EXERCISE BRIEF: Looking at the listing, state how many of its lines contain the string "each". Write only the number.
START DATA PROVIDED
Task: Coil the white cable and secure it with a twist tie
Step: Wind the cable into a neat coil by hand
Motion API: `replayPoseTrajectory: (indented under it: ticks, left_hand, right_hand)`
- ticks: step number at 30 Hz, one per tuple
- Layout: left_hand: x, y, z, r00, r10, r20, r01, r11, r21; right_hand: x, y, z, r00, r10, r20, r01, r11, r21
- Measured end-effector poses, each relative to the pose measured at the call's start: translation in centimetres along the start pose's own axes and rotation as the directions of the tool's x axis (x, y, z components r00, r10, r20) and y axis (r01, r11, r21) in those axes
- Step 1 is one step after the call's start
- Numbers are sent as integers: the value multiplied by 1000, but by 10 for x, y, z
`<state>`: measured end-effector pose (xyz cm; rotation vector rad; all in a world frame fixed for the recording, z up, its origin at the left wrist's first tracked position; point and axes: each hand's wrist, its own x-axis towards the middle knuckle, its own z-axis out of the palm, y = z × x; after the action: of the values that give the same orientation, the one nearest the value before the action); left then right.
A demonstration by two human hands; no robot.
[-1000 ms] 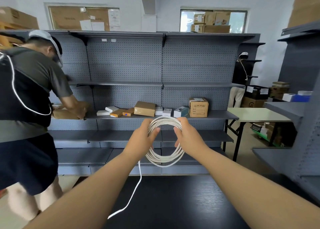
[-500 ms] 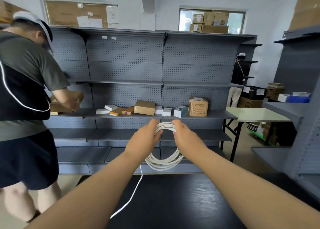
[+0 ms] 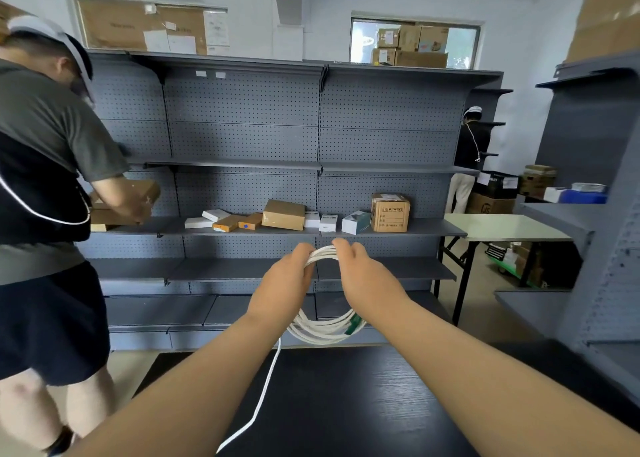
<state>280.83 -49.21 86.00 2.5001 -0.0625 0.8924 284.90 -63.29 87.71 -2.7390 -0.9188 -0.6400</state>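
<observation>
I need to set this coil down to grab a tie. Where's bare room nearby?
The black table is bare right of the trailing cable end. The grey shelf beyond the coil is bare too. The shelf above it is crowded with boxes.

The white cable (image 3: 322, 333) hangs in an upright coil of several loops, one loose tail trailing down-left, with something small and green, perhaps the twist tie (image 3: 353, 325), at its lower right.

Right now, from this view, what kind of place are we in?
Probably a stockroom or small warehouse: grey pegboard shelving holds cardboard parcels, more cartons sit stacked at the high window, and a person handles a box.
</observation>
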Motion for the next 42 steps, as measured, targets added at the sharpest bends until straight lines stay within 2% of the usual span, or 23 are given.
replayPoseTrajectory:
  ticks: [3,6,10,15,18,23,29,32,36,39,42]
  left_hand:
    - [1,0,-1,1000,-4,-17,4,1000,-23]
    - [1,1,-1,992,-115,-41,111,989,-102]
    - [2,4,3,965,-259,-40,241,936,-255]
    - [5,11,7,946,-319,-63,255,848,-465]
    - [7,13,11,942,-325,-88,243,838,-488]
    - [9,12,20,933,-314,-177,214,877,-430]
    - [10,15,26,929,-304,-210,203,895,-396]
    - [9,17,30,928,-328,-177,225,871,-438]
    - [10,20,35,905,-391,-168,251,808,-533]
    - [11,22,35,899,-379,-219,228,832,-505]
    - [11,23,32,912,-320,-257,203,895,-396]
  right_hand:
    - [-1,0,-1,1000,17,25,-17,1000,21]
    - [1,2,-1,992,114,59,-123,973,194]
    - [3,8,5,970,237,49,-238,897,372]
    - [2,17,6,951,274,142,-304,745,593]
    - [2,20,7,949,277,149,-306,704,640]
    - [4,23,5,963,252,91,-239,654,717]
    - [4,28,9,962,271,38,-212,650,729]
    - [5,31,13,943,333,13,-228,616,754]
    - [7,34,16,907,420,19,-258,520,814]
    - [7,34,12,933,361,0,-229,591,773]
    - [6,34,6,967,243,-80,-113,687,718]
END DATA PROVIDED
ANSWER BELOW: 2